[Chronique] Rudi Zygadlo – « Auto Fiction »

Bienvenue dans la traversée cosmique d’ « Auto Fiction », le quatrième chapitre sonore de l’insaisissable dandy caméléon Rudi Zygadlo.

Musicien, auteur, journaliste britannique, Rudi Zygadlo aime brouiller les pistes et changer de peau. Depuis ses débuts sur Planet Mu jusqu’à ses détours par Mad Decent ou son propre label RZ, il a multiplié les identités sonores, parfois caché derrière des pseudonymes (Lully, Golden Ratio Syrup), parfois au grand jour. Collaborateur de Thunder Cat à la Red Bull Academy de New York, remixeur de Clean Bandit, Amadou & Mariam ou Electric Guest, compositeur de films et de projets multimédias (Love Infinity de Tim Yip, l’application Humanz de Gorillaz…), Rudi Zygadlo a toujours cultivé cette esthétique du masque et de la métamorphose.
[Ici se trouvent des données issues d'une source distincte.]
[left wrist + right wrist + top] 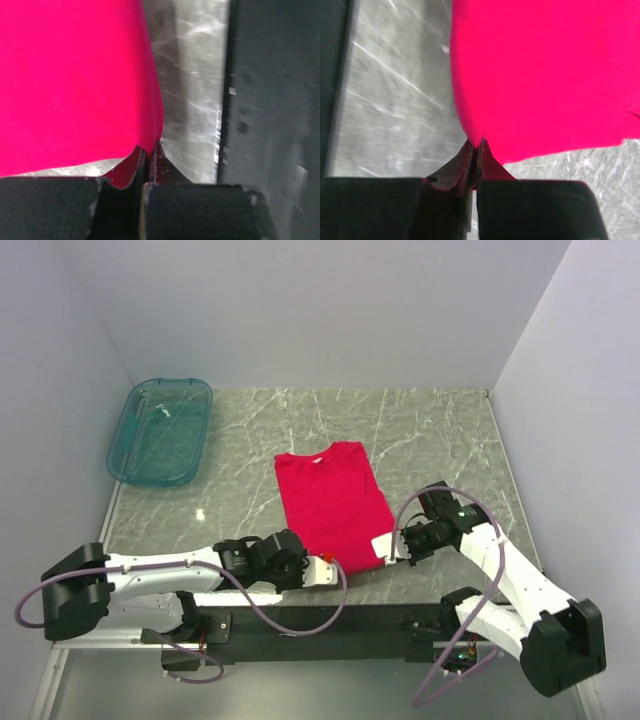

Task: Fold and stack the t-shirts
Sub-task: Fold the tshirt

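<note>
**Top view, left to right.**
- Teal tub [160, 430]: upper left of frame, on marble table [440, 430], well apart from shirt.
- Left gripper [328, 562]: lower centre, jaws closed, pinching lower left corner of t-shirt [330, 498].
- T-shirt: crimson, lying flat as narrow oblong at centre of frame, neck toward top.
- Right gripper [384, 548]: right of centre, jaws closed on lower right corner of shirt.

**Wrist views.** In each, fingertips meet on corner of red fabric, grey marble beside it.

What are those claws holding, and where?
Both grip the red t-shirt by its near hem: left gripper at one corner, right gripper at the other.
</note>
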`<state>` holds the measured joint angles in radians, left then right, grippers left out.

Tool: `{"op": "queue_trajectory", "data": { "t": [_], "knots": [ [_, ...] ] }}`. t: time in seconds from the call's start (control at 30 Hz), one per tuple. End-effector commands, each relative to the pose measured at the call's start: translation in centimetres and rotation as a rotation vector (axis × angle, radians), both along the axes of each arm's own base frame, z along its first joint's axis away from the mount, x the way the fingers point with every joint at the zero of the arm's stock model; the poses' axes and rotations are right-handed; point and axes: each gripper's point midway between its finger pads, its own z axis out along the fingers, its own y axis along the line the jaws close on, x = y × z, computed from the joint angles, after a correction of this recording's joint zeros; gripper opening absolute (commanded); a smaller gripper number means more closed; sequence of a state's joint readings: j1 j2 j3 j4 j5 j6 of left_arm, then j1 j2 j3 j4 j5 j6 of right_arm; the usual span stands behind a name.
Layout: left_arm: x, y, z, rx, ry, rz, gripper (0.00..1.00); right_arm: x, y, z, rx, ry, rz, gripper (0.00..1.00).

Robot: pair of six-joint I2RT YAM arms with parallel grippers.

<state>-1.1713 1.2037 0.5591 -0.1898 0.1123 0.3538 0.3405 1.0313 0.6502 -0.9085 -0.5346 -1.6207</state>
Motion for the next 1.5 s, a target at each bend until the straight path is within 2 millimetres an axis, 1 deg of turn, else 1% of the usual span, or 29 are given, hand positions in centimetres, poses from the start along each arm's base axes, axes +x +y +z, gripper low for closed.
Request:
{"op": "queue_trajectory", "data": {
  "t": [0.0,0.03,0.07,0.1,0.13,0.17,0.2,0.23,0.27,0.3,0.33,0.37,0.4,0.43,0.47,0.5,0.53,0.57,0.6,0.63,0.67,0.77,0.87,1.27,1.33,1.37,1.4,1.43,1.47],
  "knots": [
    [-1.8,0.1,1.8,-0.020,0.056,-0.092,0.00,-1.4,1.1,1.7,0.092,0.064,-0.065,0.00],
    [-0.6,0.3,2.5,-0.041,0.032,-0.064,0.00,-0.5,1.4,2.2,0.104,0.068,-0.121,0.00],
    [0.5,0.4,3.0,-0.057,0.003,-0.048,0.00,1.2,1.7,3.5,0.118,0.031,-0.158,0.00],
    [1.6,0.5,3.7,-0.078,-0.017,-0.022,0.00,3.4,2.3,3.8,0.131,0.015,-0.198,0.00],
    [4.0,0.8,5.0,-0.131,-0.043,0.040,0.00,4.8,2.5,4.4,0.144,0.028,-0.268,0.00],
    [5.7,1.0,6.1,-0.160,-0.087,0.069,0.00,7.8,3.2,6.9,0.180,-0.042,-0.296,0.00],
    [7.4,1.4,6.9,-0.182,-0.121,0.111,0.00,9.6,3.4,6.3,0.166,-0.011,-0.338,0.00],
    [10.3,2.7,7.6,-0.195,-0.166,0.198,0.00,11.2,3.7,6.9,0.184,0.004,-0.405,0.00],
    [12.5,2.8,9.1,-0.241,-0.227,0.235,0.00,13.9,4.4,9.4,0.221,-0.050,-0.431,0.00],
    [14.2,3.2,9.9,-0.263,-0.252,0.271,0.00,16.2,4.9,8.5,0.208,-0.038,-0.462,0.00],
    [16.6,4.5,9.4,-0.246,-0.254,0.340,0.00,17.6,5.4,8.9,0.225,-0.018,-0.514,0.00],
    [18.7,4.4,11.0,-0.274,-0.285,0.373,0.00,20.2,6.3,11.6,0.269,-0.061,-0.532,0.00],
    [20.0,4.7,11.1,-0.266,-0.285,0.402,0.00,22.0,6.8,10.1,0.251,-0.018,-0.560,0.00],
    [21.8,5.5,9.5,-0.226,-0.255,0.446,0.00,23.4,7.0,10.2,0.259,-0.002,-0.620,0.00],
    [24.2,5.4,11.4,-0.246,-0.309,0.484,0.00,25.7,7.6,12.5,0.299,-0.045,-0.638,0.00],
    [25.4,5.3,11.6,-0.249,-0.325,0.499,0.00,27.1,7.9,10.7,0.279,-0.013,-0.663,0.00],
    [26.9,5.7,10.4,-0.222,-0.317,0.527,0.00,28.2,8.1,10.7,0.287,-0.005,-0.710,0.00],
    [28.2,5.7,11.2,-0.231,-0.338,0.545,0.00,29.9,8.5,12.1,0.320,-0.039,-0.724,0.00],
    [29.3,6.1,11.2,-0.221,-0.354,0.570,0.00,30.9,8.8,10.8,0.311,-0.022,-0.741,0.00],
    [30.4,6.6,9.6,-0.189,-0.333,0.593,0.00,31.6,9.0,10.7,0.321,-0.020,-0.766,0.00],
    [31.4,6.7,9.8,-0.192,-0.343,0.611,0.00,32.9,9.3,10.7,0.340,-0.038,-0.777,0.00],
    [33.3,8.0,8.5,-0.178,-0.345,0.673,0.00,34.3,9.7,10.6,0.361,-0.050,-0.802,0.00],
    [34.2,8.6,7.6,-0.177,-0.326,0.695,0.00,35.6,10.1,9.4,0.363,-0.038,-0.818,0.00],
    [35.1,8.6,6.3,-0.165,-0.276,0.702,0.00,36.9,10.6,8.5,0.367,-0.018,-0.853,0.02],
    [35.3,8.8,6.0,-0.156,-0.257,0.723,0.05,37.1,10.5,8.4,0.367,-0.019,-0.868,0.13],
    [35.4,8.8,6.0,-0.157,-0.252,0.737,0.13,37.4,10.5,8.5,0.375,-0.030,-0.885,0.42],
    [35.7,9.6,6.1,-0.139,-0.261,0.789,0.23,37.7,10.5,8.6,0.387,-0.028,-0.918,0.61],
    [36.2,9.8,6.9,-0.165,-0.258,0.844,0.34,37.8,10.2,8.3,0.382,-0.029,-0.943,0.73],
    [36.4,10.2,7.3,-0.169,-0.259,0.882,0.40,38.5,10.0,9.1,0.413,-0.062,-0.977,0.85]
  ]
}}
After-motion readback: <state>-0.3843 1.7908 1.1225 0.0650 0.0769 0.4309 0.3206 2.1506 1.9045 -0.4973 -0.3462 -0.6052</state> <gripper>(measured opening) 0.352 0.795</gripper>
Chaque album semble naître d’un autre monde, à l’instar de Doggerland (2023), qui portait déjà la marque de l’exploration narrative et sensorielle, mais son nouvel opus Autofiction, qui vient de sortir le 12 septembre, franchit un nouveau seuil.

Littéralement happé par une luxuriance sonore et les textures yacht-rock aussi déjantées que soyeuses qui flirtent avec des réverbérations stellaires de Daft Punk. En écoutant cet opus, on pourrait croire à une bande-son de space opéra réalisée par Quentin Dupieux, mais la narration romantique fantasmée s’invite, bifurque du côté de chez Orphée, se dédouble sous des oreilles hallucinées. Et ne vous y trompez pas, Rudi écrit bien des chansons pop et leur donne une vraie âme phosphorescente.

Les influences affleurent, un parfum de Steely Dan muté au glitch, un brin de Tame Impala passé à la moulinette d’une indie-pop théâtrale, des fragments de crooner rock à la Baxter Dury. Mais derrière ces clins d’œil se devine la patte singulière de Rudi, ce goût du déguisement sonore qu’il cultive depuis ses alias (Lully, Golden Ratio Syrup…) et ses détours par la pop, la K-pop ou l’expérimentation multimédia.

On sent aussi la main artisanale et complice de Bastien D. (mix) et la touche ciselée d’Alex Gopher (mastering) : chaque élément est placé sans excès et trouve son équilibre.

Et l’histoire que Rudi nous propose est multiple, à la fois une comédie romantique en fièvre technologique, une parabole faustienne déguisée en saga capillaire, une fable où les corps, les souvenirs, se confondent, tel un conte du XVIIIᵉ siècle réécrit pour le métavers…

C’est un disque qui demande d’accepter de naviguer entre le rire et l’émerveillement, entre l’intellect et l’instinct, avec une grande ouverture d’esprit, mais qui, en retour, offre des paysages sonores où l’on veut revenir, encore et encore.